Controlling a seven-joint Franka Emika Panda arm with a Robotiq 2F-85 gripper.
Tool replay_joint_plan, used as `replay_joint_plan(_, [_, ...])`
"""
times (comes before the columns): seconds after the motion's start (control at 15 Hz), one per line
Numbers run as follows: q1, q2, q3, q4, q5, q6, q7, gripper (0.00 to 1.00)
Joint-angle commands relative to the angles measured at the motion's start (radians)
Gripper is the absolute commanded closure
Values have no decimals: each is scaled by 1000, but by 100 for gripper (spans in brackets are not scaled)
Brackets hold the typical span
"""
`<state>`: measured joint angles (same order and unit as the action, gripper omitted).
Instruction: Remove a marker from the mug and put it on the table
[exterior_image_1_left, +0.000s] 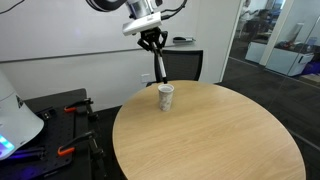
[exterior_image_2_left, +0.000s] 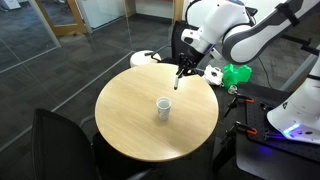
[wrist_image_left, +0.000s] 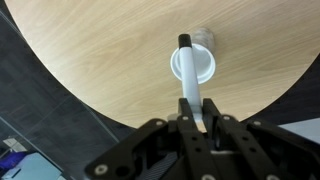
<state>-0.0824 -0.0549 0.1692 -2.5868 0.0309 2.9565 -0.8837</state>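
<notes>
One small whitish mug (exterior_image_1_left: 165, 98) stood upright on the round tan table (exterior_image_1_left: 220, 140), near the edge closest to the arm. In the wrist view its white inside (wrist_image_left: 205, 69) was seen from straight above, with the marker (wrist_image_left: 187, 75) crossing over it, so part of the inside was hidden. What else the mug held could not be made out.

In both exterior views the marker (exterior_image_1_left: 157, 68) (exterior_image_2_left: 178, 80) was tiny and dark. Its lower end seemed just above the rim, though whether it had cleared the mug was hard to tell.

The gripper (wrist_image_left: 196, 118) hung above the mug, its fingers (wrist_image_left: 218, 130) pinching the white shaft of the marker between them. The black-capped end pointed down and away from the fingers, toward the mug.
</notes>
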Motion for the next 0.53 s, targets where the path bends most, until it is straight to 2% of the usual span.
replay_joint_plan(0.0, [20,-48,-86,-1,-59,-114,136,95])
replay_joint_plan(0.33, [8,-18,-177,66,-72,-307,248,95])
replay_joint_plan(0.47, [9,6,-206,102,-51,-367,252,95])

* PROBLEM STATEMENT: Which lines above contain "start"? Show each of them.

* SOLUTION FOR THIS TASK:
times (comes before the columns): seconds after the motion's start (control at 15 Hz), one per line
Joint-angle commands relative to the angles measured at the motion's start (radians)

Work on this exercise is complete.